Write back every record verbatim.

BEGIN

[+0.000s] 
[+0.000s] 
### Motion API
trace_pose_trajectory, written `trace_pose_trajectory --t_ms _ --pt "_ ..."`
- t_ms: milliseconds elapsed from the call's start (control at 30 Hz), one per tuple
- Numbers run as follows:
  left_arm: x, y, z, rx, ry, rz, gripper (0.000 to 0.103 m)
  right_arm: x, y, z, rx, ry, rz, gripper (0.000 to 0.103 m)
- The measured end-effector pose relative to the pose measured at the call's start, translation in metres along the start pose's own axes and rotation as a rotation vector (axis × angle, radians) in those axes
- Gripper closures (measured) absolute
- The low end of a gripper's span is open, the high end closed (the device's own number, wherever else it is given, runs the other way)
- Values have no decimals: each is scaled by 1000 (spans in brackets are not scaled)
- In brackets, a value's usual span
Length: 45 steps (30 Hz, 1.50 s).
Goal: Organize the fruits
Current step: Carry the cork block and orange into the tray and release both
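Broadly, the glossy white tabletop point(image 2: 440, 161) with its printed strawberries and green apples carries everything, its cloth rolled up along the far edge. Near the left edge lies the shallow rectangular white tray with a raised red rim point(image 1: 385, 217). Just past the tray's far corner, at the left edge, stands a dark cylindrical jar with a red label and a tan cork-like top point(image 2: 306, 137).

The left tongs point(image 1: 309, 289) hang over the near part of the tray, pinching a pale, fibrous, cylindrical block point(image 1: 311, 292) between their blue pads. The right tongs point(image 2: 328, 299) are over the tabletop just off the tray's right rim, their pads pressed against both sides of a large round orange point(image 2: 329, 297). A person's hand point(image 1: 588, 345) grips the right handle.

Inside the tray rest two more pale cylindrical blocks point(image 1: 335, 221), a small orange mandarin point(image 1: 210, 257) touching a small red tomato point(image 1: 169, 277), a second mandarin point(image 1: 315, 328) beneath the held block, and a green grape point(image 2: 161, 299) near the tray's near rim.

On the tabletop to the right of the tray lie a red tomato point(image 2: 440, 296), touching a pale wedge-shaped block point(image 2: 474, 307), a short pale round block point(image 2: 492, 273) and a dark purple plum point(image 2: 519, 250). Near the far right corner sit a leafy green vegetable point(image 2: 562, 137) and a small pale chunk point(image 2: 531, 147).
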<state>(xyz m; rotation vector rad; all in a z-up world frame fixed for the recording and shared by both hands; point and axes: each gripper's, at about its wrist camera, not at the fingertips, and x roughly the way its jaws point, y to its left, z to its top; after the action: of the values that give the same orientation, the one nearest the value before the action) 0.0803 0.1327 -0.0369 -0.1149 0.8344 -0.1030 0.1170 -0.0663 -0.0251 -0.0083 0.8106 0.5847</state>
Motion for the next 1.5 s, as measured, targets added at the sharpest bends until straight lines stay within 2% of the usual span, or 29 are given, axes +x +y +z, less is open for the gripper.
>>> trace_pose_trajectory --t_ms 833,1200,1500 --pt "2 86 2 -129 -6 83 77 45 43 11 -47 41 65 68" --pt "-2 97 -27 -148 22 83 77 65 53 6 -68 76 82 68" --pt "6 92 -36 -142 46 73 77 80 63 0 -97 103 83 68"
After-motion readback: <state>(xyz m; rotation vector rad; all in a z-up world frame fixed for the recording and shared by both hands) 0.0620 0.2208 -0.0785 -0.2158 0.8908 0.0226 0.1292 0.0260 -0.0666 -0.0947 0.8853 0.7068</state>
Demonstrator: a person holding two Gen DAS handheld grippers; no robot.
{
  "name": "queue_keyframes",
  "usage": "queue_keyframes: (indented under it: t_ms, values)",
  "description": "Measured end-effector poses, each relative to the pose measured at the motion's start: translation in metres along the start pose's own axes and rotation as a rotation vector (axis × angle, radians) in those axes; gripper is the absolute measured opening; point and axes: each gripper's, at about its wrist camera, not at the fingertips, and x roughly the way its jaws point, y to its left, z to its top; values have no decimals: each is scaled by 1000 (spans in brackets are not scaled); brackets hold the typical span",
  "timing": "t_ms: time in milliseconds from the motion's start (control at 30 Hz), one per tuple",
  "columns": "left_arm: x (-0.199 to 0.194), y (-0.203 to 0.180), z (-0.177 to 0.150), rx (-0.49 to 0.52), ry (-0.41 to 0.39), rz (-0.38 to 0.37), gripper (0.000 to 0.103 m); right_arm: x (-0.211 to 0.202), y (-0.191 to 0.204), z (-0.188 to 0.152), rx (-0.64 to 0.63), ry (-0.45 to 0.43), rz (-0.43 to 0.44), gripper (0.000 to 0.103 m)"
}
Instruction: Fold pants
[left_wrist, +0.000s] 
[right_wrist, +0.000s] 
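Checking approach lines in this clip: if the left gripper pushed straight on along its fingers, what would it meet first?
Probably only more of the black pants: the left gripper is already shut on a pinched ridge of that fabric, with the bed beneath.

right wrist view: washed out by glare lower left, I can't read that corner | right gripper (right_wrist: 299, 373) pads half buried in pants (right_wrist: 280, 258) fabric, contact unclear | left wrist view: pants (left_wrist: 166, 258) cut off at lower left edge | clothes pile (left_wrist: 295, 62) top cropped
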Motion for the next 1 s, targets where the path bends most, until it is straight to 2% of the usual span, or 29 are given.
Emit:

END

▶ RESPONSE
[+0.000s] 
[+0.000s] 
### Motion API
trace_pose_trajectory, written `trace_pose_trajectory --t_ms _ --pt "_ ..."`
- t_ms: milliseconds elapsed from the call's start (control at 30 Hz), one per tuple
- Numbers run as follows:
  left_arm: x, y, z, rx, ry, rz, gripper (0.000 to 0.103 m)
  right_arm: x, y, z, rx, ry, rz, gripper (0.000 to 0.103 m)
- The measured end-effector pose relative to the pose measured at the call's start, translation in metres along the start pose's own axes and rotation as a rotation vector (axis × angle, radians) in those axes
- Gripper closures (measured) absolute
- The low end of a gripper's span is open, the high end closed (the device's own number, wherever else it is given, runs the other way)
- Values have no decimals: each is scaled by 1000 (spans in brackets are not scaled)
- In brackets, a value's usual span
Length: 45 steps (30 Hz, 1.50 s).
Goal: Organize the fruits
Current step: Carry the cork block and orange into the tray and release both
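Broadly, the glossy white tabletop point(image 2: 440, 161) with its printed strawberries and green apples carries everything, its cloth rolled up along the far edge. Near the left edge lies the shallow rectangular white tray with a raised red rim point(image 1: 385, 217). Just past the tray's far corner, at the left edge, stands a dark cylindrical jar with a red label and a tan cork-like top point(image 2: 306, 137).

The left tongs point(image 1: 309, 289) hang over the near part of the tray, pinching a pale, fibrous, cylindrical block point(image 1: 311, 292) between their blue pads. The right tongs point(image 2: 328, 299) are over the tabletop just off the tray's right rim, their pads pressed against both sides of a large round orange point(image 2: 329, 297). A person's hand point(image 1: 588, 345) grips the right handle.

Inside the tray rest two more pale cylindrical blocks point(image 1: 335, 221), a small orange mandarin point(image 1: 210, 257) touching a small red tomato point(image 1: 169, 277), a second mandarin point(image 1: 315, 328) beneath the held block, and a green grape point(image 2: 161, 299) near the tray's near rim.

On the tabletop to the right of the tray lie a red tomato point(image 2: 440, 296), touching a pale wedge-shaped block point(image 2: 474, 307), a short pale round block point(image 2: 492, 273) and a dark purple plum point(image 2: 519, 250). Near the far right corner sit a leafy green vegetable point(image 2: 562, 137) and a small pale chunk point(image 2: 531, 147).
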<state>(xyz m; rotation vector rad; all in a z-up world frame fixed for the recording and shared by both hands; point and axes: each gripper's, at about its wrist camera, not at the fingertips, and x roughly the way its jaws point, y to its left, z to its top; after the action: of the values that give the same orientation, the one nearest the value before the action) 0.0803 0.1327 -0.0369 -0.1149 0.8344 -0.1030 0.1170 -0.0663 -0.0251 -0.0083 0.8106 0.5847</state>
Motion for the next 1.5 s, as measured, targets added at the sharpest bends until straight lines stay within 2% of the usual span, or 29 are given, axes +x +y +z, less is open for the gripper.
>>> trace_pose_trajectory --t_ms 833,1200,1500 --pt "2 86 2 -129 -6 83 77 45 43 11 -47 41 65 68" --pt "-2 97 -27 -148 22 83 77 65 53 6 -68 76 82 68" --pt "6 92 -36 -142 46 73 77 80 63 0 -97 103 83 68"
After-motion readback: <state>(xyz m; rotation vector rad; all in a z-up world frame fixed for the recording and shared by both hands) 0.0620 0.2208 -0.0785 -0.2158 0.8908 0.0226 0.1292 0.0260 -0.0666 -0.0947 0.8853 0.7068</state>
Demonstrator: a person holding two Gen DAS handheld grippers; no robot.
{
  "name": "queue_keyframes",
  "usage": "queue_keyframes: (indented under it: t_ms, values)",
  "description": "Measured end-effector poses, each relative to the pose measured at the motion's start: translation in metres along the start pose's own axes and rotation as a rotation vector (axis × angle, radians) in those axes; gripper is the absolute measured opening; point and axes: each gripper's, at about its wrist camera, not at the fingertips, and x roughly the way its jaws point, y to its left, z to its top; values have no decimals: each is scaled by 1000 (spans in brackets are not scaled); brackets hold the typical span",
  "timing": "t_ms: time in milliseconds from the motion's start (control at 30 Hz), one per tuple",
  "columns": "left_arm: x (-0.199 to 0.194), y (-0.203 to 0.180), z (-0.177 to 0.150), rx (-0.49 to 0.52), ry (-0.41 to 0.39), rz (-0.38 to 0.37), gripper (0.000 to 0.103 m); right_arm: x (-0.211 to 0.202), y (-0.191 to 0.204), z (-0.188 to 0.152), rx (-0.64 to 0.63), ry (-0.45 to 0.43), rz (-0.43 to 0.44), gripper (0.000 to 0.103 m)"
}
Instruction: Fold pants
[left_wrist, +0.000s] 
[right_wrist, +0.000s] 
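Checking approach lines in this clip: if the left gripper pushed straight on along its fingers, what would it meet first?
Probably only more of the black pants: the left gripper is already shut on a pinched ridge of that fabric, with the bed beneath.

right wrist view: washed out by glare lower left, I can't read that corner | right gripper (right_wrist: 299, 373) pads half buried in pants (right_wrist: 280, 258) fabric, contact unclear | left wrist view: pants (left_wrist: 166, 258) cut off at lower left edge | clothes pile (left_wrist: 295, 62) top cropped
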Motion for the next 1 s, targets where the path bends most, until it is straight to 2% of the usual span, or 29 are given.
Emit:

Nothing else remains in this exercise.